The susceptibilities of biofilm-forming cells (group B) and planktonic cells (group P) to the antibiotics were evaluated by comparing the minimal bactericidal concentration (MBC). For this purpose, the 96-well culture plates were inoculated with 100 μL of bacterial suspension containing 5-8 × 103 CFU/mL according to the protocol described for biofilm formation. After biofilm formation, the planktonic cells were removed for further MBC determination. The remaining biofilm forming cells were washed (3 times) and exposed to 2-fold increasing concentrations of the antibiotics (from 0.5 μg/mL to 64 μg/mL) for 24 h. After the incubation period, the cells were removed via an ultrasonic bath for 7 min (Elmasonic S 60/ (H); Elma Schmidbauer GmbH, Germany) using ultrasonic frequency of 37 kHz, and cultured on MCBA plates[10]. To determine the susceptibility of planktonic cells, similar concentrations of the antibiotics were added to the 96-well plates containing 5-8 × 103 CFU/mL planktonic bacteria (previously removed from the plates after biofilm formation) and incubated for 24 h. Their antibiotic susceptibility was determined by culturing a small amount (10 μL) of bacterial suspension on the MCBA plates. The plates were then incubated at 37 °C under microaerobic conditions for > 72 h incubation. Test controls were similar culture plates containing bacteria but without antibiotics. The results presented for this analysis correspond to the mean of 3 independent tests.

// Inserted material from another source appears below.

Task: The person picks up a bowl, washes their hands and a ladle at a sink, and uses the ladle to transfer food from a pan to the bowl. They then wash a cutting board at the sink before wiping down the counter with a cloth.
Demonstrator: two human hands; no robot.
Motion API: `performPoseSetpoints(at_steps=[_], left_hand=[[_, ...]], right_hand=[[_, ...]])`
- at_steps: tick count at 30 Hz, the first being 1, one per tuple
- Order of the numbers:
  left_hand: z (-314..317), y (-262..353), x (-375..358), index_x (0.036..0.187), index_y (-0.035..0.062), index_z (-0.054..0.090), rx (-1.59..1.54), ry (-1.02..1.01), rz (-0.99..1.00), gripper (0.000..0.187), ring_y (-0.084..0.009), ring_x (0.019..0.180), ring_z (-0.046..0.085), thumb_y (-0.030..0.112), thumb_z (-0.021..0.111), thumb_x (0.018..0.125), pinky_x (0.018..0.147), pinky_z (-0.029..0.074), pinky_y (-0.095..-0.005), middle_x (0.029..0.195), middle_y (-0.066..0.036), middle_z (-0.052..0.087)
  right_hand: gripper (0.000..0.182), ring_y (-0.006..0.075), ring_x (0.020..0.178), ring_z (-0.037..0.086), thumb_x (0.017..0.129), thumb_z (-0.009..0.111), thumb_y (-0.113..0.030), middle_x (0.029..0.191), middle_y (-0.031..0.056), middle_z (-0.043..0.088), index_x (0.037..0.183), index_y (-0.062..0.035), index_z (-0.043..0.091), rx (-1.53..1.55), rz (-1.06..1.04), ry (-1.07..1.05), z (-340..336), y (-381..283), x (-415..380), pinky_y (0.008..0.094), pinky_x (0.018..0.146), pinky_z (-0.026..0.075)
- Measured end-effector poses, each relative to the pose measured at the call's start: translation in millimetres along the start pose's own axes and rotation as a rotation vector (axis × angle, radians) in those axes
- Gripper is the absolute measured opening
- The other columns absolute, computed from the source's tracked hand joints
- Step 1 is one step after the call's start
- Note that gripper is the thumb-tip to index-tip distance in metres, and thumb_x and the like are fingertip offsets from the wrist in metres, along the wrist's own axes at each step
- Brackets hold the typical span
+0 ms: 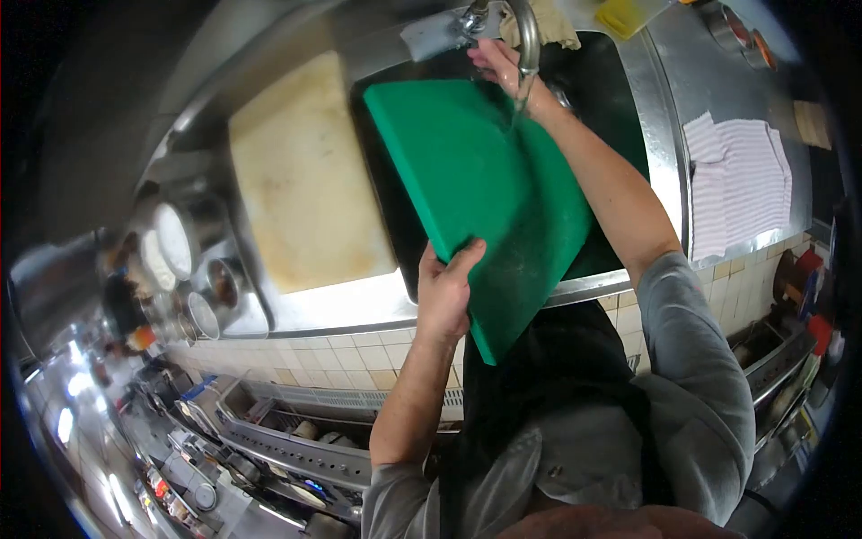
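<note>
A large green cutting board [476, 171] lies tilted across the dark sink [615, 117], its near corner sticking out over the front edge. My left hand [446, 292] grips the board's left edge, thumb on top and fingers underneath. Beyond the board's far edge, my right hand [507, 76] reaches in beside the curved metal faucet [528, 40]. Its fingers are stretched out, and I see nothing in them. The faucet spout hangs over that wrist, and a thin stream of water seems to fall onto the board.
A worn cream cutting board [305, 180] rests on the steel counter left of the sink. A striped towel [738, 184] lies at the right. Metal pots [175, 238] stand far left. A yellow container [628, 13] and a crumpled cloth [548, 25] sit behind the sink.
</note>
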State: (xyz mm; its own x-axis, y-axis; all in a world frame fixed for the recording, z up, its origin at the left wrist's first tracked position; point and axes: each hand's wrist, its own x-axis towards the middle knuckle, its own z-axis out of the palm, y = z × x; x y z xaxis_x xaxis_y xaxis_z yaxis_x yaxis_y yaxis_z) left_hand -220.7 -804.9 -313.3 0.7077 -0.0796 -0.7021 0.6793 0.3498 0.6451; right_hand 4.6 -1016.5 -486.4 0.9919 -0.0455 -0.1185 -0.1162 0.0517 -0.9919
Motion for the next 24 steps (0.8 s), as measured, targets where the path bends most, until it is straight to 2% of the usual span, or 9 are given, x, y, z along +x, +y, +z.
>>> performPoseSetpoints(at_steps=[2,4,8,12,15,18,22,23,24], left_hand=[[-2.5,-0.6,1.1,0.116,0.0026,0.060,0.003,0.019,-0.005,0.029,-0.0151,0.099,0.061,0.005,0.066,0.089,0.087,0.047,-0.0309,0.107,-0.005,0.065],[-6.3,-2.7,2.6,0.117,0.0027,0.060,-0.002,-0.026,0.001,0.030,-0.0154,0.098,0.060,0.007,0.067,0.088,0.087,0.047,-0.0316,0.106,-0.005,0.065],[-5.8,-0.8,3.2,0.117,0.0029,0.059,-0.014,-0.031,0.007,0.030,-0.0152,0.098,0.060,0.006,0.066,0.088,0.087,0.047,-0.0318,0.106,-0.005,0.065],[-10.0,-2.0,4.8,0.117,0.0016,0.060,-0.003,-0.026,-0.001,0.031,-0.0172,0.098,0.061,0.005,0.066,0.087,0.088,0.048,-0.0330,0.107,-0.006,0.066],[-9.7,-1.9,5.5,0.118,0.0015,0.059,0.042,-0.049,-0.013,0.031,-0.0149,0.097,0.061,0.003,0.064,0.088,0.086,0.048,-0.0311,0.107,-0.006,0.065],[-6.7,1.1,10.3,0.117,0.0004,0.059,0.073,-0.074,-0.005,0.030,-0.0158,0.095,0.062,0.002,0.064,0.087,0.086,0.049,-0.0308,0.105,-0.006,0.066],[-9.7,12.3,16.7,0.115,-0.0012,0.060,0.029,-0.121,-0.086,0.030,-0.0180,0.095,0.064,0.003,0.064,0.086,0.083,0.051,-0.0331,0.104,-0.008,0.067],[-16.0,10.7,21.9,0.116,-0.0028,0.059,0.042,-0.132,-0.092,0.032,-0.0202,0.096,0.064,0.004,0.065,0.085,0.083,0.052,-0.0358,0.106,-0.010,0.066],[-22.0,7.2,23.3,0.116,-0.0028,0.059,0.046,-0.152,-0.095,0.032,-0.0202,0.096,0.064,0.004,0.065,0.085,0.083,0.052,-0.0358,0.106,-0.010,0.066]], right_hand=[[0.061,0.0208,0.110,0.060,0.096,0.053,-0.058,0.118,0.0109,0.064,0.123,-0.0027,0.058,0.153,0.149,-0.008,11.8,-31.7,3.3,0.0359,0.093,0.049],[0.056,0.0195,0.102,0.062,0.097,0.054,-0.053,0.111,0.0109,0.067,0.119,-0.0026,0.060,0.174,0.123,-0.001,14.0,-38.9,4.5,0.0367,0.087,0.051],[0.047,0.0149,0.099,0.064,0.100,0.053,-0.044,0.107,0.0066,0.069,0.121,-0.0027,0.061,-0.006,0.129,-0.055,0.2,-24.4,17.7,0.0303,0.084,0.053],[0.042,0.0121,0.092,0.064,0.098,0.059,-0.040,0.098,0.0036,0.068,0.118,-0.0038,0.064,-0.117,0.056,-0.056,2.5,-16.2,21.3,0.0283,0.079,0.052],[0.036,0.0121,0.080,0.063,0.096,0.065,-0.036,0.083,0.0031,0.066,0.109,-0.0027,0.066,-0.405,-0.160,-0.067,-8.8,54.5,54.0,0.0290,0.074,0.052],[0.039,0.0208,0.079,0.063,0.094,0.064,-0.040,0.087,0.0117,0.068,0.106,-0.0025,0.067,-0.399,-0.069,-0.021,7.9,12.7,21.4,0.0369,0.076,0.051],[0.053,0.0230,0.091,0.066,0.091,0.067,-0.049,0.095,0.0147,0.069,0.120,-0.0045,0.062,-0.608,-0.093,0.080,-12.9,2.6,-9.4,0.0361,0.081,0.051],[0.060,0.0238,0.099,0.065,0.090,0.068,-0.048,0.105,0.0178,0.067,0.125,-0.0007,0.056,-0.657,-0.053,0.082,-34.4,12.2,-19.4,0.0358,0.087,0.050],[0.060,0.0234,0.103,0.064,0.091,0.068,-0.046,0.110,0.0181,0.065,0.125,0.0013,0.055,-0.533,-0.009,0.106,-52.0,12.6,-41.8,0.0355,0.090,0.049]])
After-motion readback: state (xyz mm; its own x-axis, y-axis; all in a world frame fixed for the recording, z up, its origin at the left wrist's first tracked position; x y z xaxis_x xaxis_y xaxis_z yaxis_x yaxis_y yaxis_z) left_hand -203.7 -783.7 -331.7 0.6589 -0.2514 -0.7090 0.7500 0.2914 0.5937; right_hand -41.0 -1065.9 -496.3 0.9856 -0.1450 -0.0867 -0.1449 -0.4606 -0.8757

Determination of minimal biofilm inhibitory concentration

By this assay, minimal concentration of the antibiotics which inhibited formation of the biofilms on plates was determined. For this purpose, similar serial dilutions of the antibiotics noted above were made in the culture medium. The microplates were seeded with these serial dilutions of antibiotics and were inoculated with 100 μL of bacterial suspension containing 108-2 × 108 CFU/mL. After incubation, the plates were vigorously washed (3 times) with sterile PBS, in order to remove all non-adherent bacteria, and then incubated with Brucella broth supplemented with 0.05% (w/v) of 2,3,5-triphenyl tetrazolium chloride (TTC; Merck) at 37 °C under microaerobic conditions for 24 h. The control assay was performed with the same medium but without bacteria. After incubation, the broth was removed, the wells were air-dried and the bound TTC dyes were dissolved using 20% acetone/80% ethanol. To quantify the biofilm formation, absorbance (OD) of the wells was measured at 505 nm[23].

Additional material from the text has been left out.